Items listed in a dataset
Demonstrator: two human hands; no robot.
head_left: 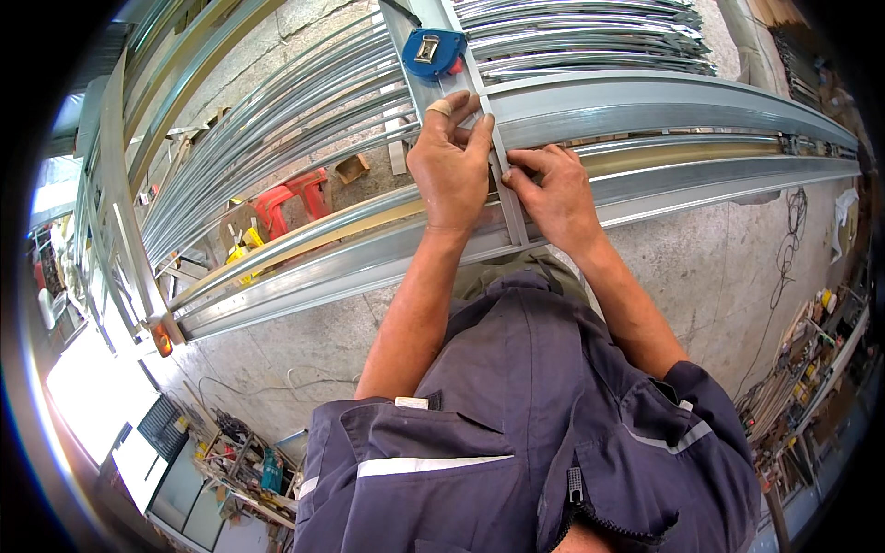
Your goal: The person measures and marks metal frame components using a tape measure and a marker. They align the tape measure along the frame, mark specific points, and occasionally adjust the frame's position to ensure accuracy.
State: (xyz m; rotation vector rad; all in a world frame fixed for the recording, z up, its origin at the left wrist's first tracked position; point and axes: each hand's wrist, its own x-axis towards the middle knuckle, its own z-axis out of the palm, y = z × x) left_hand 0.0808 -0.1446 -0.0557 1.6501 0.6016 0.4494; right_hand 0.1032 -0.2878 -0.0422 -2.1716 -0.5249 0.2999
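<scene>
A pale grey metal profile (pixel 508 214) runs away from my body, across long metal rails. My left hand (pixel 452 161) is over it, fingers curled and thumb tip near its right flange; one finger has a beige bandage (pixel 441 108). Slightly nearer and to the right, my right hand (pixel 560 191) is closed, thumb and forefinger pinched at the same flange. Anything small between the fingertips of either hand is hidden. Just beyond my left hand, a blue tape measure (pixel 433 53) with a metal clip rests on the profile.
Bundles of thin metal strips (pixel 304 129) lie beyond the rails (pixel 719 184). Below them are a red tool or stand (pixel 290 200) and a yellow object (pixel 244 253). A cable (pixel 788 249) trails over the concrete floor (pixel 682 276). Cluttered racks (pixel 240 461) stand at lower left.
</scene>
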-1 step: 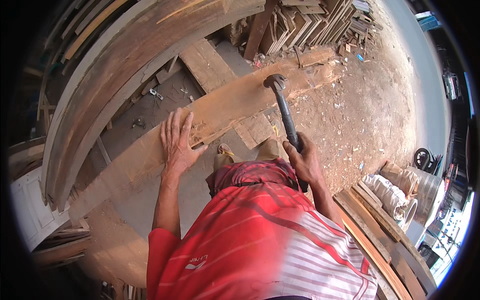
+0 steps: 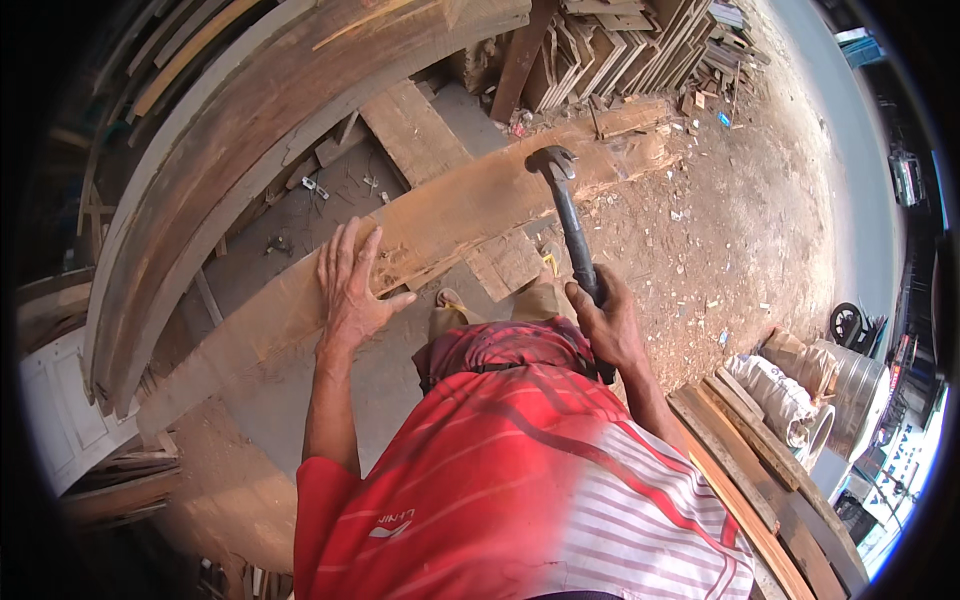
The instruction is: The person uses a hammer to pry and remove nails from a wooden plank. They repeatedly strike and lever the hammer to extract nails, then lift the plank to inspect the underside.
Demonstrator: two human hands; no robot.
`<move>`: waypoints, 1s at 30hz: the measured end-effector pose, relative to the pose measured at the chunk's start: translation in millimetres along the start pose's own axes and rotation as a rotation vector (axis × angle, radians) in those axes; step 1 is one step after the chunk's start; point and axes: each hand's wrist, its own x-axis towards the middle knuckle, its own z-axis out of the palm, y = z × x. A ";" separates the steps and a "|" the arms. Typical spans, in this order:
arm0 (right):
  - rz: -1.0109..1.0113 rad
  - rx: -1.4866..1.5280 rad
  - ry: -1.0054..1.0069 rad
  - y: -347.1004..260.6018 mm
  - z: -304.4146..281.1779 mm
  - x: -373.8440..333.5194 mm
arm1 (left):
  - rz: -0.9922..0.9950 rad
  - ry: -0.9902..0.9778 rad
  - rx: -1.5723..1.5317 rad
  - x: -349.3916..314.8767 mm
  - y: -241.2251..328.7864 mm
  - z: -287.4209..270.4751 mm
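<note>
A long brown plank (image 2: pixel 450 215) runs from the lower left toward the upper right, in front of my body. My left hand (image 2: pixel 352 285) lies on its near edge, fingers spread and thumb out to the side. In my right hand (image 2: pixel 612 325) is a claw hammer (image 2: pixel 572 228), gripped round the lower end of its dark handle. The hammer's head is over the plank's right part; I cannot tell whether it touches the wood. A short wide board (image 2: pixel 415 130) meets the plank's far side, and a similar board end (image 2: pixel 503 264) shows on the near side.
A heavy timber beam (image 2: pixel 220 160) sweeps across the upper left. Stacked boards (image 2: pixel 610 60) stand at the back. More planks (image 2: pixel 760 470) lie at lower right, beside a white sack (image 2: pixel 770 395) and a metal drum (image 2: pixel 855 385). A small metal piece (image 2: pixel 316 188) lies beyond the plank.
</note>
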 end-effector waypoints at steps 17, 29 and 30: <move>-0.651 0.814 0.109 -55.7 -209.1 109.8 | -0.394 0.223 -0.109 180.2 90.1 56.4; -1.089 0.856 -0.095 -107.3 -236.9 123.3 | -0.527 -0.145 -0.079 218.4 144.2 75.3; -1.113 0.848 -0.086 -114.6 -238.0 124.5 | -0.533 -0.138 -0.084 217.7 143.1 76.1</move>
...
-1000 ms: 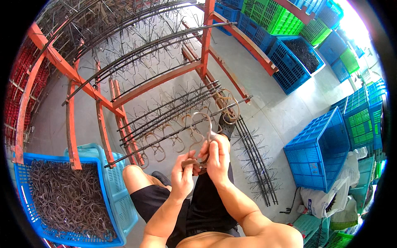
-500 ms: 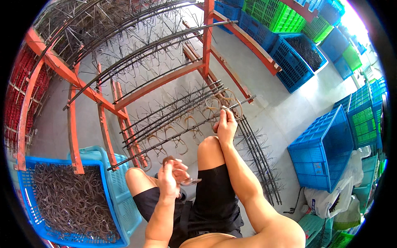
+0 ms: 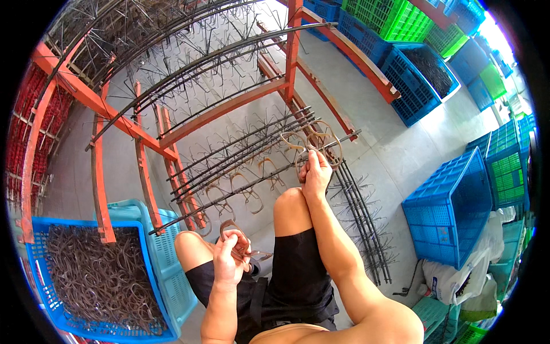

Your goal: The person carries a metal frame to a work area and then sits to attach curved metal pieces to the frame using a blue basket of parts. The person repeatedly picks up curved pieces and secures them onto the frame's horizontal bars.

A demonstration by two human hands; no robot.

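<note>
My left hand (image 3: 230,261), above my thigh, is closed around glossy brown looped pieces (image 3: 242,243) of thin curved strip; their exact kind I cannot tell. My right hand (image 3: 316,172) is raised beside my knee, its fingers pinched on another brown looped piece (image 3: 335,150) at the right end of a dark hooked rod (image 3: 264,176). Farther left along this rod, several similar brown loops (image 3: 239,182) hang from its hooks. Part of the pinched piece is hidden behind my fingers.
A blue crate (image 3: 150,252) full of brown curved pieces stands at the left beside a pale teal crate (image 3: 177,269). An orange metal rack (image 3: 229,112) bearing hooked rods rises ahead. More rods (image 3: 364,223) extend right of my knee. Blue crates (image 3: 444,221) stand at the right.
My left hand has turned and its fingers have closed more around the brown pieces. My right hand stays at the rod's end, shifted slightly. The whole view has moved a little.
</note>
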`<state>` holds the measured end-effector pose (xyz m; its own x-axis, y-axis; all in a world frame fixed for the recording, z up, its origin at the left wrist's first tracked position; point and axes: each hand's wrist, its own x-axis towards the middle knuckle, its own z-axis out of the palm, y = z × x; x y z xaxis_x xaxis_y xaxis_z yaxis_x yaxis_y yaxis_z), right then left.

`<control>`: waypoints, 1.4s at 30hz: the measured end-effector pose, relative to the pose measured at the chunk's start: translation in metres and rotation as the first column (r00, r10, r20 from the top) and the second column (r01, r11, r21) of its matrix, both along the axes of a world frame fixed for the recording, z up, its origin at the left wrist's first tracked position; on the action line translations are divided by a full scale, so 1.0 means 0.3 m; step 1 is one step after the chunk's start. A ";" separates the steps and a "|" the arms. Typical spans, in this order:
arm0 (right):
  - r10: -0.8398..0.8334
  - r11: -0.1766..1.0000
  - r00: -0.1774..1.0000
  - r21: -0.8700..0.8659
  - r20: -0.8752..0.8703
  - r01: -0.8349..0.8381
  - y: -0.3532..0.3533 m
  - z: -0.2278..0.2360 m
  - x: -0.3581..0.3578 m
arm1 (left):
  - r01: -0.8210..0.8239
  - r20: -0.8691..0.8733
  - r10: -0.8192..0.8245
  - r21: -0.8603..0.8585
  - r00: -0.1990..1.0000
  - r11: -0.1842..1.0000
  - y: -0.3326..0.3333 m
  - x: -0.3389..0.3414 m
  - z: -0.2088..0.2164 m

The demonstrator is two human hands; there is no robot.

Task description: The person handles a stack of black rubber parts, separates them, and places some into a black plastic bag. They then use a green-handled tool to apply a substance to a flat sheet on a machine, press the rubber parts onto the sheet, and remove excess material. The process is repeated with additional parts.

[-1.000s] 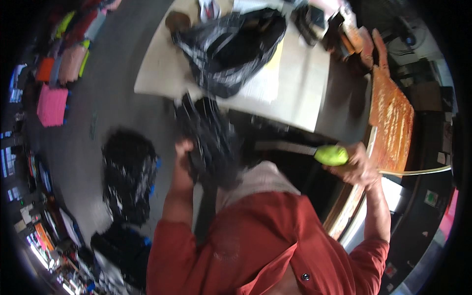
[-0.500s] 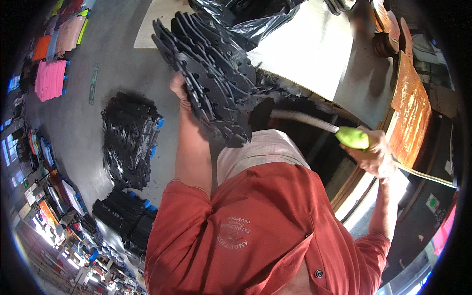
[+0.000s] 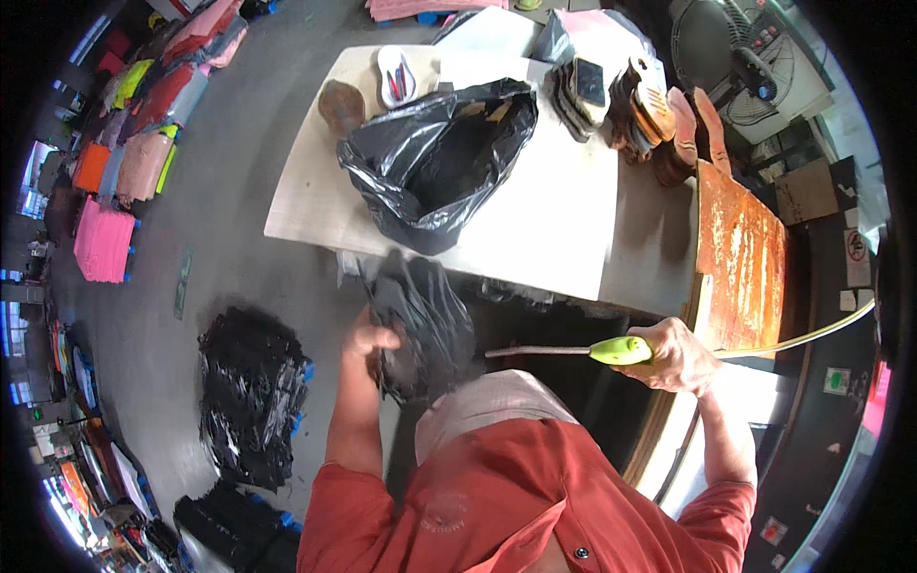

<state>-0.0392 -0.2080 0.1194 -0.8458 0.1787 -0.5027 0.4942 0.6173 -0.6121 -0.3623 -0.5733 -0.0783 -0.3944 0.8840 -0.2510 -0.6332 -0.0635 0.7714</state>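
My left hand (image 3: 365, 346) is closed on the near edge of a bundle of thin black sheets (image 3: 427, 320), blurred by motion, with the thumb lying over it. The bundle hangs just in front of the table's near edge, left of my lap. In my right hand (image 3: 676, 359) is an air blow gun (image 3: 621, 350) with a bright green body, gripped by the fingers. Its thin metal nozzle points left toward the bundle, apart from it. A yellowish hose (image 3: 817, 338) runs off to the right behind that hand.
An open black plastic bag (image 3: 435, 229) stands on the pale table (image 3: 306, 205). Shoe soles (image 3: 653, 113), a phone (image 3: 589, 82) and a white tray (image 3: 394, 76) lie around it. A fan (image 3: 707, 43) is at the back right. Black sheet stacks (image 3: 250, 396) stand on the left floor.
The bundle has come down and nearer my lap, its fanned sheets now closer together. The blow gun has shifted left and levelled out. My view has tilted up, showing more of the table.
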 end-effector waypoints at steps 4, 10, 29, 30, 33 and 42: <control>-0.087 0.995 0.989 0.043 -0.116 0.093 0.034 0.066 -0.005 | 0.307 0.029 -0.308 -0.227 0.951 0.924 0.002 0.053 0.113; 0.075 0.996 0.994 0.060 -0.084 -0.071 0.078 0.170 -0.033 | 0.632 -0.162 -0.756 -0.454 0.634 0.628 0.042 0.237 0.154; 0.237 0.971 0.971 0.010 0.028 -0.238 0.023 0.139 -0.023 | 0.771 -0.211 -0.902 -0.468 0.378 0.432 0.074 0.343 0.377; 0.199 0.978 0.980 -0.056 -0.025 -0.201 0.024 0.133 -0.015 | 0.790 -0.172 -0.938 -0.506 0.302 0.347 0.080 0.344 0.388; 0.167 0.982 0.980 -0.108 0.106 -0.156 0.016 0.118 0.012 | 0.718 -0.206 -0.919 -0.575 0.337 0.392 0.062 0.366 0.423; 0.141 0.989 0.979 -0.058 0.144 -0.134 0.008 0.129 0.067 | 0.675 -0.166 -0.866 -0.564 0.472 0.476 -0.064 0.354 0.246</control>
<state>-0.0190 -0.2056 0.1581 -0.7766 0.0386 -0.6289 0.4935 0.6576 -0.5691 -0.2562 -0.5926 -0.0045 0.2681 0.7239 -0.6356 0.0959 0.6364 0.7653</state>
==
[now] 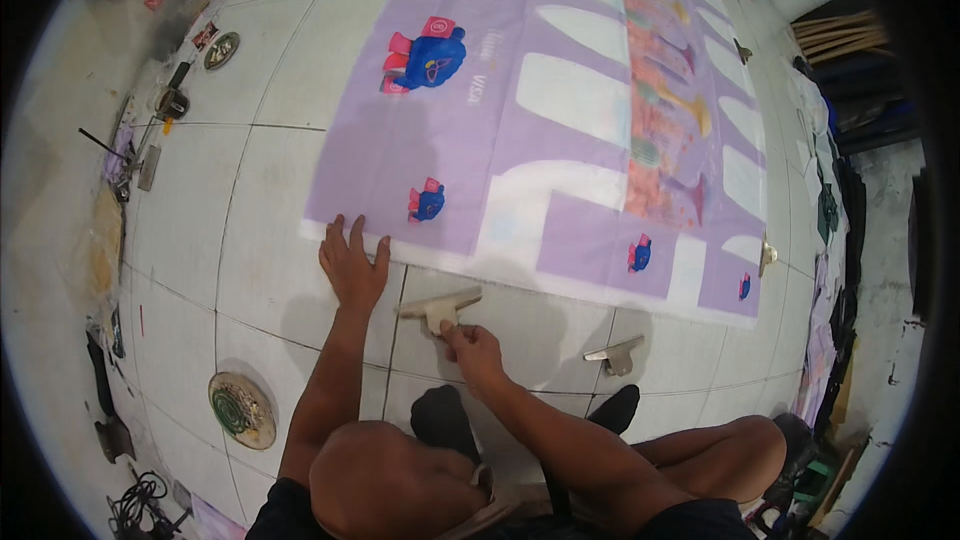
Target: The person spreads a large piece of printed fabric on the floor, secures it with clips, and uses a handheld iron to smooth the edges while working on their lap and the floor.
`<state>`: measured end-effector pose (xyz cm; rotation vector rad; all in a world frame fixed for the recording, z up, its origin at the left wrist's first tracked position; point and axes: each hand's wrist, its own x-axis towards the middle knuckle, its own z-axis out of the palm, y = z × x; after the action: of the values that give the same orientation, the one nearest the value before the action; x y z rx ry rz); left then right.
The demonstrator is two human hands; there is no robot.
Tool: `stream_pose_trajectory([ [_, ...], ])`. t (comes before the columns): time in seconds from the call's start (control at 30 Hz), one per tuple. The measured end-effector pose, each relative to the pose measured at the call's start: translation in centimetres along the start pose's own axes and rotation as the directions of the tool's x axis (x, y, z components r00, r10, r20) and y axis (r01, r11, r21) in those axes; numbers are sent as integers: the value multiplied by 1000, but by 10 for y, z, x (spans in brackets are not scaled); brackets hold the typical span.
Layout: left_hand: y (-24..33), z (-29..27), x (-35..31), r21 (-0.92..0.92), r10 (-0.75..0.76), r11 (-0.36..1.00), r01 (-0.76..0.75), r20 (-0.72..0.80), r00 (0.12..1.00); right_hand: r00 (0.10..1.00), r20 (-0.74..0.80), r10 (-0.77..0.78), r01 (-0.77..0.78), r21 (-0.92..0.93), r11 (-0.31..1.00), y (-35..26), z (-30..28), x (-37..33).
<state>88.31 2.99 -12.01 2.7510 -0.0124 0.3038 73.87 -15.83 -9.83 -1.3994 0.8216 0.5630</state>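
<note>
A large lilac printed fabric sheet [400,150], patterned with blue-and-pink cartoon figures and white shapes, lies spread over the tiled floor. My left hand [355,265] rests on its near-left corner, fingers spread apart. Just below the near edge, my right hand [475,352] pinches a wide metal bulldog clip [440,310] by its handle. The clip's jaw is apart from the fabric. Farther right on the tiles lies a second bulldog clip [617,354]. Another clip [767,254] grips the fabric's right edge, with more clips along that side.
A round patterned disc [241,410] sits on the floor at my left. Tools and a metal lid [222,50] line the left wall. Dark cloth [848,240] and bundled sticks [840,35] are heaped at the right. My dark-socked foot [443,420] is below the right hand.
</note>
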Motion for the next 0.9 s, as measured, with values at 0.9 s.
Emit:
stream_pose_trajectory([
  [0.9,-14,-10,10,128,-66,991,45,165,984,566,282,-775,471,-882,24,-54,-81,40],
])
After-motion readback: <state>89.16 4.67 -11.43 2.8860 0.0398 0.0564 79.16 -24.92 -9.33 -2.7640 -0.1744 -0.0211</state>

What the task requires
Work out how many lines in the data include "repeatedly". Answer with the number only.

Problem solution
2